そして天井を仰いで、あー、と次の言葉を言い難そうにしながらも。
「……オレも言葉の駆け引きは上手くねぇ。
結論を先に言っちまうよ。
青海雄二、オレたち『四如の旗』と一緒に来ないか?」
「――――着いたよ奏ちゃん、酔わせてごめんね」
「うぅ……」
「大丈夫カナちゃん、背中さすってあげるから」
富士大宮基地のウォーキャリア用カタパルトレールを逆走して、格納庫に戻ったメルトレイヴ。
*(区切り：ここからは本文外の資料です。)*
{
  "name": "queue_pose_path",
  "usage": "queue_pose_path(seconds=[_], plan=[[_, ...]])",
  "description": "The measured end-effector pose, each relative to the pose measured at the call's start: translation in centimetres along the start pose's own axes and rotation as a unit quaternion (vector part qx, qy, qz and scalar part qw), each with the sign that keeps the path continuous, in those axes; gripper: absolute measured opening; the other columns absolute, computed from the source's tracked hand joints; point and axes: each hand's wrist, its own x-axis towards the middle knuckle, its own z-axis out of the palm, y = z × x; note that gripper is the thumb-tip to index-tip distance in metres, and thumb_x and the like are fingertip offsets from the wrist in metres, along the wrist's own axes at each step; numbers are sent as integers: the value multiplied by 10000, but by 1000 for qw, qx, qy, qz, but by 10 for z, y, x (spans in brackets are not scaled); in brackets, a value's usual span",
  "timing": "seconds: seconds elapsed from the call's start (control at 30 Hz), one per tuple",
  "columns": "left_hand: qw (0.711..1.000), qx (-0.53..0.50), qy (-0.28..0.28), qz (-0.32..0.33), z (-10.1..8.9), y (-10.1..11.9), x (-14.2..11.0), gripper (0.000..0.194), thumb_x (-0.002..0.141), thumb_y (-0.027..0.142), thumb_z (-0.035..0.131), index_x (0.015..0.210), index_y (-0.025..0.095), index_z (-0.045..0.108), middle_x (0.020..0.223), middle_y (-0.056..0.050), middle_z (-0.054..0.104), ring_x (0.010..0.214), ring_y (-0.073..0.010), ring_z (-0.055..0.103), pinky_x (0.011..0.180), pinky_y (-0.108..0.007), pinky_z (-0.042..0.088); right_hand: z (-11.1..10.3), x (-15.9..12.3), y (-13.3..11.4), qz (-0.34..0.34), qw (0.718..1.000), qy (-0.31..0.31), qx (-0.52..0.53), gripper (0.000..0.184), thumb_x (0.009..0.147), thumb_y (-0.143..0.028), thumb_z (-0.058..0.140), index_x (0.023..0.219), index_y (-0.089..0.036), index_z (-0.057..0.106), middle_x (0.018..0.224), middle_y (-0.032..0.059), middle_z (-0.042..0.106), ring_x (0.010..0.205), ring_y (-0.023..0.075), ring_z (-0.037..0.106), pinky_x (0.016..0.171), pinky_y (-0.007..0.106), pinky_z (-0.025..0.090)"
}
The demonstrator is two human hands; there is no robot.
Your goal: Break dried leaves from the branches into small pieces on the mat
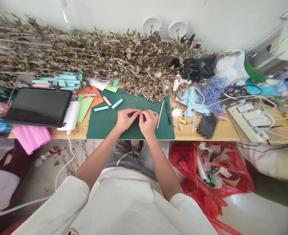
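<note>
My left hand (125,120) and my right hand (148,121) meet fingertip to fingertip above a green cutting mat (102,125). Both are closed in a pinch; whatever lies between the fingers is too small to make out. Just beyond my left hand are a pink paper roll (107,101) and a light blue paper roll (116,104), with another blue roll (101,108) nearer. To the right of my right hand lie a thin pale stick (160,114) and a black pen (168,113). A heap of dried leaves (146,85) covers the mat's back edge.
Dried leafy stalks (85,49) fill the back of the table. At left are a black tablet (38,107), a white power bank (70,116) and stacked blue rolls (65,80). Rightward sit a glue gun (180,82), purple cord (212,94) and a power strip (249,122). Below hangs a red bag (188,156).
</note>
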Motion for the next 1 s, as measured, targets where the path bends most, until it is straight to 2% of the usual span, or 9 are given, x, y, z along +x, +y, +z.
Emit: queue_pose_path(seconds=[0.23, 0.5, 0.67, 0.83, 1.0], plan=[[999, -6, -12, 44, -2, -1, 3, 193, 890, 320, 651, 963, 199, 782, 960, -83, 771, 882, -192, 720, 847, -347, 583, -1, 0, 0, 9, 1000, -6, 4, 186, 964, -270, 505, 897, -203, 666, 885, 47, 714, 871, 170, 643, 886, 354, 396], [999, -1, -32, 40, -1, 0, 2, 214, 918, 294, 615, 1030, 199, 772, 917, -76, 771, 803, -175, 715, 787, -316, 580, -1, 0, 0, 8, 1000, 12, -1, 210, 972, -288, 493, 885, -203, 664, 868, 48, 713, 862, 172, 650, 875, 345, 415], [998, 7, -34, 55, -1, 0, 3, 224, 923, 301, 607, 1039, 194, 766, 979, -86, 758, 866, -172, 707, 834, -315, 571, 1, 0, 2, -6, 1000, 21, 17, 216, 972, -286, 494, 885, -193, 668, 862, 56, 704, 848, 167, 647, 844, 325, 441], [994, 65, -44, 77, 2, -4, 2, 236, 949, 266, 559, 1068, 187, 747, 986, -85, 736, 911, -175, 690, 856, -313, 556, 2, -1, 4, 8, 1000, 8, 12, 214, 972, -285, 487, 906, -199, 671, 881, 62, 701, 870, 176, 643, 855, 338, 442], [982, 153, -58, 89, 4, -10, 1, 259, 972, 236, 485, 1054, 160, 718, 978, -105, 717, 934, -202, 659, 875, -348, 541, 2, -2, 5, -6, 1000, -4, -4, 200, 970, -281, 494, 914, -202, 668, 879, 53, 702, 863, 177, 633, 853, 344, 420]])
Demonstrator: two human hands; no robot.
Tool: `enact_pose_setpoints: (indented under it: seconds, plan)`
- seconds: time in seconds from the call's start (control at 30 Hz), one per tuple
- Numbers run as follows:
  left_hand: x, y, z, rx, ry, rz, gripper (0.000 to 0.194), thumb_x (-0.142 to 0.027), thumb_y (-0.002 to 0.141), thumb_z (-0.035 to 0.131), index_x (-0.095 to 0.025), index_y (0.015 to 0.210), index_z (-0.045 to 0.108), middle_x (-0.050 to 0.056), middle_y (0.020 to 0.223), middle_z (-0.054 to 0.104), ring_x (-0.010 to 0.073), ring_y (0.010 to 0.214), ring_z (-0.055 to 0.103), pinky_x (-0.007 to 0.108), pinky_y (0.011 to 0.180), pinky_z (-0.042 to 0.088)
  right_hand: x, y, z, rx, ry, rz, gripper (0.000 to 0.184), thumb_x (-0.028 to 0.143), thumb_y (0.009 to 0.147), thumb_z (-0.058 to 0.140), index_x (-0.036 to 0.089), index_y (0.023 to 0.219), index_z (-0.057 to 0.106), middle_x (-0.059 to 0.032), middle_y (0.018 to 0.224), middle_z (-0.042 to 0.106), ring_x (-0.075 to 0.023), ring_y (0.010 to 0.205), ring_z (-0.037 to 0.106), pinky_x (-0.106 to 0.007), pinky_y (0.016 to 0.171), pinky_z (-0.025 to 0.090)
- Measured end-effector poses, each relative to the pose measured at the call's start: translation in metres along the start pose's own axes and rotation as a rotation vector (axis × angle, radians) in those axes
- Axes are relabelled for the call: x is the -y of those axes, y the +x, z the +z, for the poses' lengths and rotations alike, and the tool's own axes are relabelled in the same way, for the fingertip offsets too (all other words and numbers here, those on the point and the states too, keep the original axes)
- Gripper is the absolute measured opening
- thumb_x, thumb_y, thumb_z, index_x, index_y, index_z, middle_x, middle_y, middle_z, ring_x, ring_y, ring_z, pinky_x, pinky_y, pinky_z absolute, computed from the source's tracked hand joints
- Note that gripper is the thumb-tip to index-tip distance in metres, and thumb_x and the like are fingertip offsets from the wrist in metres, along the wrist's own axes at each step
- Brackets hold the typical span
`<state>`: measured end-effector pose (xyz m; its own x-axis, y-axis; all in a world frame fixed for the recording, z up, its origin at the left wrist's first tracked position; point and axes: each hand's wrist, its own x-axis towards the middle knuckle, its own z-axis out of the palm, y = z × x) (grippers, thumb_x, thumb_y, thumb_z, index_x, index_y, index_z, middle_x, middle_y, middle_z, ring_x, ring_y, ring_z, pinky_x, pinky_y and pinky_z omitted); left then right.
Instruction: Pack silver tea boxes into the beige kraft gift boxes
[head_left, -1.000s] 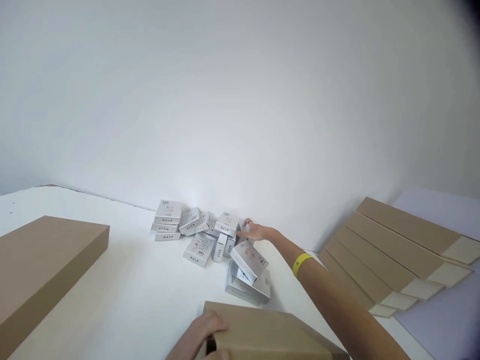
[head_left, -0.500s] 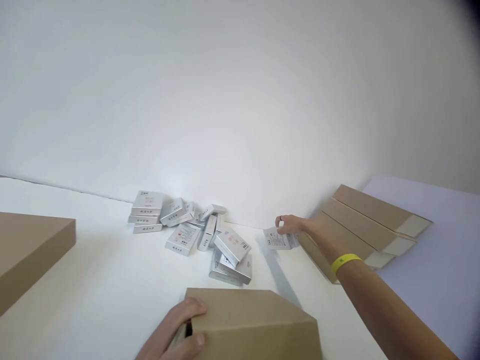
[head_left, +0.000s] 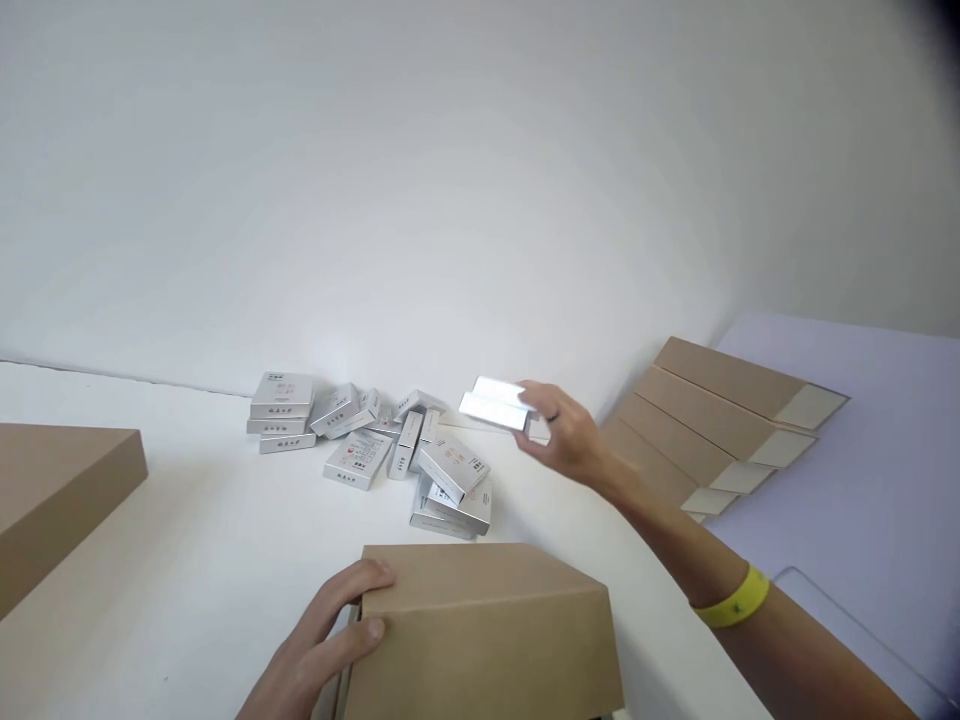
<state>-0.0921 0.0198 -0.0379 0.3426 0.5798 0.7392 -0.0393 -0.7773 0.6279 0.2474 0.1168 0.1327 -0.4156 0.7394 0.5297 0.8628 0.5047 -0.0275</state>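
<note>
My right hand (head_left: 571, 437) holds a small silver-white box (head_left: 495, 403) in the air, just right of a loose pile of several like boxes (head_left: 375, 445) lying on the white table (head_left: 195, 530) against the wall. A ring is on one finger and a yellow band on that wrist. My left hand (head_left: 330, 640) grips the left edge of a brown cardboard box (head_left: 484, 630) at the table's near edge, fingers wrapped over its corner.
Another brown cardboard box (head_left: 52, 490) stands at the far left. Several flattened brown cartons (head_left: 712, 430) lie fanned out at the right, partly on a pale lilac surface (head_left: 885, 480). A plain white wall rises behind the table.
My right hand took a small box from the pile, swung right with it, then lifted it and brought it back toward the middle. The left hand kept its grip on the cardboard box.
</note>
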Motion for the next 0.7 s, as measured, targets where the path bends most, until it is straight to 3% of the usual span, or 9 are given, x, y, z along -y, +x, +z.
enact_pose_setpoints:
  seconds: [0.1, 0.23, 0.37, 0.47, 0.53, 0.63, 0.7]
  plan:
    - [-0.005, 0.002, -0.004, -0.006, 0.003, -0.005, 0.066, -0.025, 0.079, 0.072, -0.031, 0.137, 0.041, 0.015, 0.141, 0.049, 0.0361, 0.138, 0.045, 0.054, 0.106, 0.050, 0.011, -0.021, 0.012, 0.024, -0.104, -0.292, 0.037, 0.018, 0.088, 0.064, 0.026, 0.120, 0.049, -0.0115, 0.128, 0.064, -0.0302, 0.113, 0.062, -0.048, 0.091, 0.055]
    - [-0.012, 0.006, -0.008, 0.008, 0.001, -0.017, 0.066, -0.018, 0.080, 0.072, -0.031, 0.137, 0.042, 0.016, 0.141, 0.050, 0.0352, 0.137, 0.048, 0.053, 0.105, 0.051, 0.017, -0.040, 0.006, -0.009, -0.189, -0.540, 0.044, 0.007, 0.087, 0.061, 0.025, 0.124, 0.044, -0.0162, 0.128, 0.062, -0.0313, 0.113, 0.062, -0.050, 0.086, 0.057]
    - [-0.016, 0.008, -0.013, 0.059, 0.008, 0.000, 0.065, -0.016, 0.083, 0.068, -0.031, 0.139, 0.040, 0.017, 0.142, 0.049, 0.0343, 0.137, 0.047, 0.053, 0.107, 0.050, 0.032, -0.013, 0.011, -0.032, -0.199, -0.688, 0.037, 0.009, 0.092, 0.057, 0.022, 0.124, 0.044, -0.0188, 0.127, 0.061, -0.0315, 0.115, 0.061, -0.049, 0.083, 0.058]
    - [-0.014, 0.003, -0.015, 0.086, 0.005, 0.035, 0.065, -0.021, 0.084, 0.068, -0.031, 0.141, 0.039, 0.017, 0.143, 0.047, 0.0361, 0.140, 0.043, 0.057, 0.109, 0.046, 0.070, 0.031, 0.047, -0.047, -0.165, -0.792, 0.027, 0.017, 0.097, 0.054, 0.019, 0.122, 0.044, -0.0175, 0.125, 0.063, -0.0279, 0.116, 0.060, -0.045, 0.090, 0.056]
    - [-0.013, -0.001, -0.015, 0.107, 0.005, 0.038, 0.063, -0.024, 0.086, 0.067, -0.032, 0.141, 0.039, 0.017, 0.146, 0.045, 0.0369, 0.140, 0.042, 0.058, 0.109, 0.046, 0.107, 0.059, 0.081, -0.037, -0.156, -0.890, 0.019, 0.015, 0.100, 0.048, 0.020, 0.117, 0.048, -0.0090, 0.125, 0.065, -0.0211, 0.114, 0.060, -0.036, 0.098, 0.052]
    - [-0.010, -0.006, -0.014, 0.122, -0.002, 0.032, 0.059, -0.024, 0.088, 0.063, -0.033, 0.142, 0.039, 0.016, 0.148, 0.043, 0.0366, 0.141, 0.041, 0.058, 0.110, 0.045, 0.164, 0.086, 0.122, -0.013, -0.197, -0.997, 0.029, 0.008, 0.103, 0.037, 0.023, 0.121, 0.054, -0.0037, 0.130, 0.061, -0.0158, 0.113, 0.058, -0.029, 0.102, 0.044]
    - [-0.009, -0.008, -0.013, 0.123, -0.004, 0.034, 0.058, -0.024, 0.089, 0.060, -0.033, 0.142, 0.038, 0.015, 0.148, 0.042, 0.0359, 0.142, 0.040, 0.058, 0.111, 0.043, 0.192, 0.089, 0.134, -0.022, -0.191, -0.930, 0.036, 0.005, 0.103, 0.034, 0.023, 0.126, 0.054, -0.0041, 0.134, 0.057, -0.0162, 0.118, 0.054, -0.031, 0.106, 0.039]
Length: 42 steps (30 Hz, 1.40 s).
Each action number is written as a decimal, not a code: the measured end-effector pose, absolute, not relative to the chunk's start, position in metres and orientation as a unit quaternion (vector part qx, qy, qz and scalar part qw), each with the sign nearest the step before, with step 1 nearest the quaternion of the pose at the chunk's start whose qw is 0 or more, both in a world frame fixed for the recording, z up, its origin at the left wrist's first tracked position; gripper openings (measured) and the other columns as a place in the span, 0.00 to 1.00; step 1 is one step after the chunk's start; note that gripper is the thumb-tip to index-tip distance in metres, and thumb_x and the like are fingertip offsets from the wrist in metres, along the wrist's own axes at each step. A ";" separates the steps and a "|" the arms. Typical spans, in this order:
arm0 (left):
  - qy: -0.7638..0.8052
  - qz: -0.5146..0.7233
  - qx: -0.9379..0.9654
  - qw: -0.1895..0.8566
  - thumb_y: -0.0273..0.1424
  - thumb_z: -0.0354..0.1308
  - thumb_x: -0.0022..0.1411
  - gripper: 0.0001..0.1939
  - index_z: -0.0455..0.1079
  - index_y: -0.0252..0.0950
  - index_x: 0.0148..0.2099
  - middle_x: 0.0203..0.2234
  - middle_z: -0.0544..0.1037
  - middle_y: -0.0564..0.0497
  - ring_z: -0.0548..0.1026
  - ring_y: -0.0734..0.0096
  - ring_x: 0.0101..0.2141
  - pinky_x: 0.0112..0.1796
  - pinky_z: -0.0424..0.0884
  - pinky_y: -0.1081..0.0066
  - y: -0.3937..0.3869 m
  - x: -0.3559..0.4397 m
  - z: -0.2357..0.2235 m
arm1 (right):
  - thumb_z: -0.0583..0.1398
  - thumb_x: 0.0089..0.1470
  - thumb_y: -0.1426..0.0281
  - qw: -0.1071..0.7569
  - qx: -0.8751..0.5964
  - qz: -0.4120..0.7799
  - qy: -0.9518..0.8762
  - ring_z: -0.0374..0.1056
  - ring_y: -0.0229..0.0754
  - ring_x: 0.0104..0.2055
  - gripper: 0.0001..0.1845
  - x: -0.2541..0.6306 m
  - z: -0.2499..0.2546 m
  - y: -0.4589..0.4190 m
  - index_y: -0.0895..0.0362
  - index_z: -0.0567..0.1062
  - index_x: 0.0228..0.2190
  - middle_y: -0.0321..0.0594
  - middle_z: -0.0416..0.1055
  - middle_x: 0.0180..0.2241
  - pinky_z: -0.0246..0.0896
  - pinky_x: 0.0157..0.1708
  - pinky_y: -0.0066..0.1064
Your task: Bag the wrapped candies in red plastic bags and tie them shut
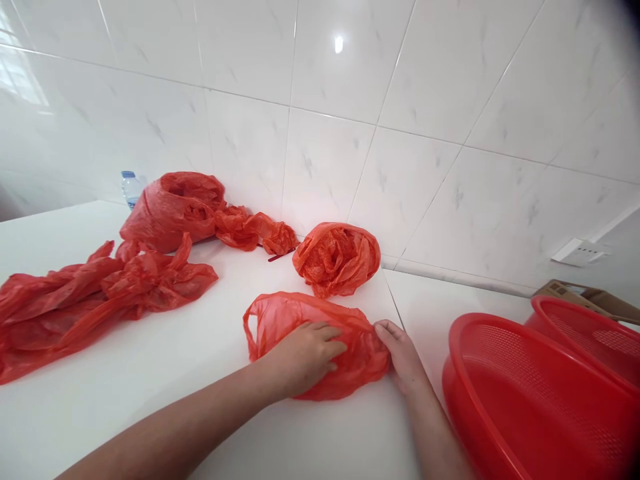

そのコクピットからハンガーに降りたチームハガネ号と衛守哲人を、整備班の面々が出迎えた。
「哲人、送られてきた情報から潜伏候補を割り出した」
「流石一徹、話が早い」
「ウォーキャリアって人機間念・波動接合しなくても動かせるんだ。
ハガネマルとは違う点だな、兄ちゃん」
「ああ、本来は一人乗りだからな、複数人を積む時はああいう形になる。
当然戦闘行動はできないから、雄二を連れ帰る時もそうなるな」
「分かった。
危なくないよう帰還までには片付ける」
意気込む精太の拳に自身の拳を軽く打ち付けて、哲人は杉本始の元へ行く。
「杉さん」
「一番近い出口な、開けるぜ。
三時間後だ、辞表の用意をしておきな」
「杉さんたちもな。
出発までに仕上げたいから、もうナイツライズに乗るぜ」
軽口を叩きあって今度は愛機へ。
その途中で小中宗玄が隣に並んだ。
顔には脂汗が浮かんでいる。
あの野郎と、哲人は月の元同僚に心中で悪態をついた。
「なぁ兄さん、甲斐さんを相手にするって嘘だよな……?」
「あいつは軍を抜けて雄二を攫った。
それがどういう意味を持つのかくらいは分かっているだろうよ」
「いやでも、よくテンションに身を任せる人だし、今回だって」
「そうだな。
そういう馬鹿をやらかす度に、喧嘩も数え切れないほどしてきた相手だ。
今回もその範囲で収まるのなら越したことはないが」
ナイツライズのコクピットの前で、宗玄の顔をじっと見て。
「俺はあいつの話を聞きに行くんじゃない。
雄二を連れて帰る為に月に行くんだ」
「…………」
「どっちつかずな態度で、雄二にも機会にも振られたくはないからな」
コクピットが閉じられる間際。
見えた顔は出会った頃の、泣きそうな少年を思い出させた。
「……宗玄には上手く誤魔化せって天羽に言われてたのにな。
こりゃ二人揃って大目玉確定か、恨むぜ甲斐」
小さく呟いて、人機間念・波動接合を起動する。
そのままシミュレーションモードへ。
この数日に相手をしていた仮想敵、『四如の旗』のデータを再現する。
並行してフェイスプットで黒墨余弦につなげると。
「余弦、お前まだコクピットの中に居るのか」
「そうだけど。
どうしたの、内緒話?」
「雄二が狙われているのを知ってたな?」
半ば確信を抱いての質問に。
余弦の返答は、何ら悪びれることもなく。
「青海楓と共生派の接触は諜報部も掴んでいてね。
人的資源の観点から重要度の高い雄二くんに当たりは付けられてたわ」
「青海楓ね、そっちからか」
「……白ちゃんから教えられていなかったの?」
いつかの酒の席を思い出す。
二代目『硝子の星屑』を招く厄ネタ、白沢司令が濁した『見当』だ。
憤りはない。
あの日の白沢の言う通り、哲人に打ち明けたところで無駄だっただろう。
「お前がここに来た理由、ここで得たもの。
それらをひっくるめて、聞いておきたいんだ」
「何よあらたまって」
「精太たちを助けてくれるか」
くれぐれも嘘を語るな。
哲人の詰問、この返答を以って余弦の処遇を決めるつもりだった。
別に何かの責任を取らせたい訳ではない。
ただ哲人が、余弦をどの立ち位置に据えるか、それを決める為の。
「それは、お兄さんが月に行ってる間の話?」
「別に期間を限定しなくてもいい」
「言われなくたって助けるに決まっているでしょ」
対する余弦はきっぱりと。
「今からこっちの心配する暇があるなら、
雄二くんを絶っっっ対に連れ戻してよねっ」
「……ああ」
――――そこに、新たな人物が顔を出す。
フェイスプットでのやり取りに割って入ってきたのは、浦原朱花だった。
「遅くなりましたが、山梨で観測された異常の新たな情報が入りました。
未確認の人型兵器が南下、富士の樹海の亜空開孔起線に向かっているそうです。
合わせて次元裂傷値が急激に上昇、今日中に超機獣が現れるとの推測です」
その言葉を聞きながら。
哲人は躊躇わずに、『四如の旗』攻略プログラムを並行して開始する。
聞けば誰も偶然とは信じないだろうタイミング。
富士大宮基地に降り掛かる問題の数々が、ゆっくりと姿を見せつつあった。